PROBLEM STATEMENT
A picture-free, exact reproduction of the listing that follows is required.

(MATERIAL PROVIDED)

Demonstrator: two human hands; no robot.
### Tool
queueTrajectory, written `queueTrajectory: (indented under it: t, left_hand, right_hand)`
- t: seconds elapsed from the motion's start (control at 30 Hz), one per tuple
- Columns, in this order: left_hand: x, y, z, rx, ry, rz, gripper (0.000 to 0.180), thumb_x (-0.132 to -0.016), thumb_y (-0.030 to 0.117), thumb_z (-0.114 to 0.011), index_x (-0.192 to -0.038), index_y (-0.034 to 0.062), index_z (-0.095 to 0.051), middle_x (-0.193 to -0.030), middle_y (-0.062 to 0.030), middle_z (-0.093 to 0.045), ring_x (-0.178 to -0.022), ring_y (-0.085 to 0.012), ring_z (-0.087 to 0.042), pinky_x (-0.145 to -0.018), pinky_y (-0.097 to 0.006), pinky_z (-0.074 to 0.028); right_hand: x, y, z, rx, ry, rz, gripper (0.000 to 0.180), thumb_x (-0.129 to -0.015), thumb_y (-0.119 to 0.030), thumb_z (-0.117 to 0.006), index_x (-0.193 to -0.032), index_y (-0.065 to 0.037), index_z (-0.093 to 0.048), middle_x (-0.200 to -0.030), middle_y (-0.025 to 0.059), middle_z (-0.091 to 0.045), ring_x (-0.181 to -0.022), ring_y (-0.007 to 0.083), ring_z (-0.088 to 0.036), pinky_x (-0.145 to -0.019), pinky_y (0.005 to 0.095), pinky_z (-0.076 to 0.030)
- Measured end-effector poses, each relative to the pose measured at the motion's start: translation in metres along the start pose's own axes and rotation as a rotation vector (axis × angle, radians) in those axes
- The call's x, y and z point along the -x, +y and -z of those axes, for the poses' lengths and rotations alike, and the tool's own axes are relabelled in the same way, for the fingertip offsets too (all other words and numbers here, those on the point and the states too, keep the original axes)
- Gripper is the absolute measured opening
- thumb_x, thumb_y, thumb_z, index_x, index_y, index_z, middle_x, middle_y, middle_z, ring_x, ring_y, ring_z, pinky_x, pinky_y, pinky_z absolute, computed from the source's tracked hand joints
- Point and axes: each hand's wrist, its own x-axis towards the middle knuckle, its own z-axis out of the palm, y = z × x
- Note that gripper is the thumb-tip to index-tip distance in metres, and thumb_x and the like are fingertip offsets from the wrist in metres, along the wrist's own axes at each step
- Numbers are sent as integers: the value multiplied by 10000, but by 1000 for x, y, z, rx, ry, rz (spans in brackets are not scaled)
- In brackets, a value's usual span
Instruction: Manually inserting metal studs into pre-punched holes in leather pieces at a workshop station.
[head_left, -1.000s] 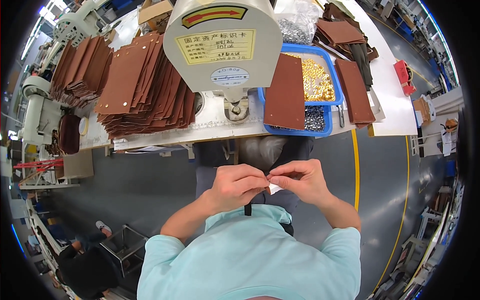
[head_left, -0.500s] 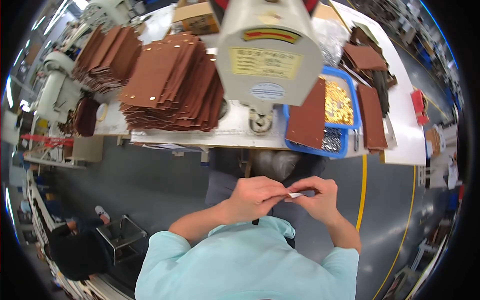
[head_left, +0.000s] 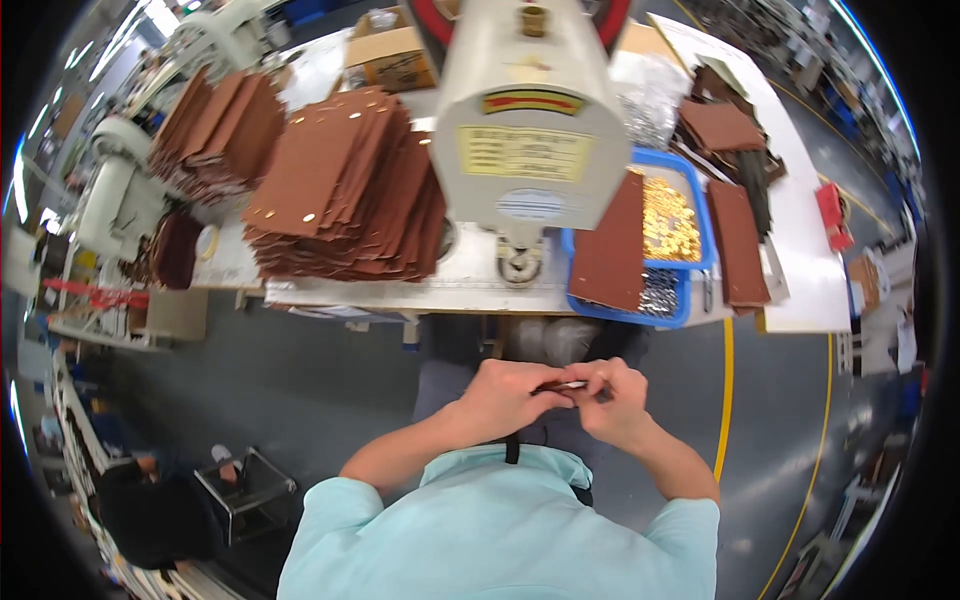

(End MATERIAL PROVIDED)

REPLY TO THE EXERCISE
Demonstrator: two human hands; no robot.
### Tool
queueTrajectory, written `queueTrajectory: (indented under it: t, left_hand, right_hand)`
- t: seconds elapsed from the motion's start (control at 30 Hz), one per tuple
- Columns, in this order: left_hand: x, y, z, rx, ry, rz, gripper (0.000 to 0.180), thumb_x (-0.132 to -0.016), thumb_y (-0.030 to 0.117), thumb_z (-0.114 to 0.011), index_x (-0.192 to -0.038), index_y (-0.034 to 0.062), index_z (-0.095 to 0.051), middle_x (-0.193 to -0.030), middle_y (-0.062 to 0.030), middle_z (-0.093 to 0.045), ring_x (-0.178 to -0.022), ring_y (-0.085 to 0.012), ring_z (-0.087 to 0.042), pinky_x (-0.145 to -0.018), pinky_y (-0.097 to 0.006), pinky_z (-0.074 to 0.028); right_hand: x, y, z, rx, ry, rz, gripper (0.000 to 0.180), thumb_x (-0.129 to -0.015), thumb_y (-0.119 to 0.030), thumb_z (-0.117 to 0.006), index_x (-0.193 to -0.032), index_y (-0.065 to 0.037), index_z (-0.093 to 0.048), middle_x (-0.200 to -0.030), middle_y (-0.025 to 0.059), middle_z (-0.091 to 0.045), ring_x (-0.181 to -0.022), ring_y (-0.007 to 0.083), ring_z (-0.088 to 0.036), pinky_x (-0.145 to -0.019), pinky_y (0.005 to 0.095), pinky_z (-0.076 to 0.030)
- Measured end-effector poses, each relative to the pose measured at the motion's start: translation in metres along the start pose's own axes and rotation as a rotation vector (axis × angle, radians) in those axes
- The call's x, y and z point along the -x, +y and -z of those axes, for the poses' lengths and rotations alike, and the tool's own axes are relabelled in the same way, for the fingertip offsets too (all other words and numbers here, those on the point and the states too, keep the original axes)
- Gripper is the absolute measured opening
- thumb_x, thumb_y, thumb_z, index_x, index_y, index_z, middle_x, middle_y, middle_z, ring_x, ring_y, ring_z, pinky_x, pinky_y, pinky_z absolute, computed from the source's tracked hand joints
- Point and axes: each hand's wrist, its own x-axis towards the middle knuckle, its own z-axis out of the palm, y = z × x
- Note that gripper is the thumb-tip to index-tip distance in metres, and thumb_x and the like are fingertip offsets from the wrist in metres, along the wrist's own axes at each step
- Numbers are sent as integers: the value multiplied by 10000, but by 1000 for x, y, z, rx, ry, rz (spans in brackets are not scaled)
- In brackets, a value's usual span
Instruction: Manually inserting metal studs into pre-punched holes in leather pieces at a workshop station.
[head_left, -1.000s] 
[head_left, -0.500s] 
[head_left, +0.000s] 

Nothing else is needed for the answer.